Kolayca 150.000 TP ödedim.
O zaman oldu. Aniden, Yükseltme Merkezinin kapısı açıldı ve biri aceleyle içeri girdi. Kim olduğunu hemen anladım.
Cübbeli büyücü Medea’ydı.
“Hey, seni görmek harika. Geri döneceğini biliyordum, bu yüzden son 20 gündür seni bekliyorum.
,” dedi Medea zarif bir şekilde ve ışıldayan bir gülümsemeyle bana yaklaştı.
“Beni mi bekledin?”
Ben aptalı oynadım.
“Evet, ekstra7. Geçen sefer ne dediğini hatırlıyor musun?”
“Takma adımla çağrılmaktan gerçekten hoşlanmıyorum.”
“Oh… Gerçekten? Pardon. Sonra, Tra?”
Devam etmeye çalıştı ama AlphaGo beni yakaladı.
—Operasyon yakında başlayacak.
“… Gerçekten mi? Üzgünüm, Yönetici-nim. Şu anda ameliyata girmem gerekiyor.”
Medea biraz sinirli bir şekilde AlphaGo’ya baktı ama tereddütle başını salladı.
“Evet? Sonra… Bitene kadar bekleyeceğim. Oh, bu pahalı değil mi?
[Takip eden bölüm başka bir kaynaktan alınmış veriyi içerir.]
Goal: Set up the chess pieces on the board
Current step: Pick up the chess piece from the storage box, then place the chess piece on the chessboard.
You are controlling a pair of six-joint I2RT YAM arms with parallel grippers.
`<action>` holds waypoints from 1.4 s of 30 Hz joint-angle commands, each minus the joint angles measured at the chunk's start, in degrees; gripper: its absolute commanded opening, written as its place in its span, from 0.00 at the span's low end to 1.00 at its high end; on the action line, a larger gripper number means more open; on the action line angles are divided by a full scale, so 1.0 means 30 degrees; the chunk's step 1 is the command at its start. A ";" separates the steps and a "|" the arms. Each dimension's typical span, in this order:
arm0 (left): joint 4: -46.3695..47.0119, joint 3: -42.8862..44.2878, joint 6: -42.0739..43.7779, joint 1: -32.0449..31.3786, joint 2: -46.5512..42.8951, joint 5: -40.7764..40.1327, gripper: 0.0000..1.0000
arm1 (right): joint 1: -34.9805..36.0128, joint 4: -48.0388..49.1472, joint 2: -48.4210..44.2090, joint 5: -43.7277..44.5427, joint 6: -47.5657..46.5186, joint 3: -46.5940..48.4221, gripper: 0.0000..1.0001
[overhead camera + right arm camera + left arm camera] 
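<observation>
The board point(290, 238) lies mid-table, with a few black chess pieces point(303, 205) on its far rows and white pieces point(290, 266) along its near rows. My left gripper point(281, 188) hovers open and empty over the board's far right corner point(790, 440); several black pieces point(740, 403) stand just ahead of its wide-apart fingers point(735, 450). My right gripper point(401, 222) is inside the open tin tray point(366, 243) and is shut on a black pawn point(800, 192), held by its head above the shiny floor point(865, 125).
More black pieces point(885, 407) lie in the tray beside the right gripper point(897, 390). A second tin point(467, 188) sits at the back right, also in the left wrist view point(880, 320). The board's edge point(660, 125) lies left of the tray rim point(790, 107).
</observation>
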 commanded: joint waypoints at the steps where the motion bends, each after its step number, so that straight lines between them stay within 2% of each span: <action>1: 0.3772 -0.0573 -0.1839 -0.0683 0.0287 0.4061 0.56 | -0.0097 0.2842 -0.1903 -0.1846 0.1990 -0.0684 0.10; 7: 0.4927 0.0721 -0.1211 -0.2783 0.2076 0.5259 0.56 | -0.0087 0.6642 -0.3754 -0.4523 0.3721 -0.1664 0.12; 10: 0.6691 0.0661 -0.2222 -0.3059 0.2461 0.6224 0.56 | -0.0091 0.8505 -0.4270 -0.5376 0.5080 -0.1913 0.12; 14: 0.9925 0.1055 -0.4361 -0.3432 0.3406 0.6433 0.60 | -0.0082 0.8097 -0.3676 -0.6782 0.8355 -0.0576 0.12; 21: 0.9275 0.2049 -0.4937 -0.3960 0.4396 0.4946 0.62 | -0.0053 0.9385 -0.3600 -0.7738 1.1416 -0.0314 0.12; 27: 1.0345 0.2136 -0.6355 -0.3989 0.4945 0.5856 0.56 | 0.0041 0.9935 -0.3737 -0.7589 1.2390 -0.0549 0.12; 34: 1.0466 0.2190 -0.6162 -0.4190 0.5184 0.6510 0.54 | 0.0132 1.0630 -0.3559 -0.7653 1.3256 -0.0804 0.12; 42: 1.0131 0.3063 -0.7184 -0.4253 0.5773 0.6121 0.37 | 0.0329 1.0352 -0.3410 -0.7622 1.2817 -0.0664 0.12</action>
Bunun için ödeme yapmamı ister misin?”
“Zaten ödedim.”
“… Evet?”
—Lütfen beni takip edin.
AlphaGo’nun mekanik sesi beni sıkıştırdı.
Üzgün gibi davranarak onu takip ettim.
Jiing—
Kwaaaa—
Wiinng—
… Her türlü korkunç ameliyat sesi dükkanı doldurdu.
4 saat sonra.
Dışarı çıktım, acının üstesinden geldim. Dayanıklılığımı geri kazanmak için birkaç iksir içtikten sonra, Medea’nın bir sandalyede uyukladığını gördüm.
diye düşündüm ona bakarken.
‘Eğer lüks konusunda bu kadar takıntılıysa, bu onun ‘o ayarının’ değişmediği anlamına geliyor olmalı.’
“… Ah, ameliyatla işin bitti mi?”
Medea uyandı. Bana bir iksir uzatırken acı acı gülümsedi ama elimde ne olduğunu görünce cebine geri koydu.
“Evet, nedir bu?”
“İyi. Geçen sefer ne dediğini biliyor musun? Başıma kötü bir şey geldi ve korkunç bir ruh hali içindeydim. Önce özür dilemek istiyorum. Simad’a sordum ve bana gerçekten bunu yapanın sen olduğunu söyledi.
diye sessizce dinledim.
Aslında dinlemekten ziyade havada beliren bildirim penceresini okuyordum.
[Uyarı! Clevon’daki felaketler tüm şiddetiyle devam ediyor!]
“Çok şaşırmadım. İşçiliğinizin ne kadar harika olduğunu düşünüyordum. Ama görüyorsunuz, bundan sonra birçok yönetici sizi görmeye gelecek. Böyle muhteşem bir cübbe başka hiçbir yerde bulunamaz. Onu bedavaya almak niyetinde değilim ya da senden bana hediye olarak bir tane vermeni istemiyorum, tabii ki…”
“Vay canına…”
“… Nedir?”
Gözlerimi genişlettim ve bilerek yüksek sesle çığlık attım.
“Üzgünüm, Yönetici-nim. Crevon’da önemli bir şey ortaya çıktı!”
“H-hı?”
AlphaGo’dan eşyalarımı geri alırken ve taşınabilir kristal steli çıkarırken Medea’yı şaşkın bir şekilde bıraktım.
“Bunu başka bir zaman konuşalım! Bu çok büyük bir felaket!”
“Bir dakika, evlat…!”
Vücudum bükülürken, bir deja vu duygusu hissettim.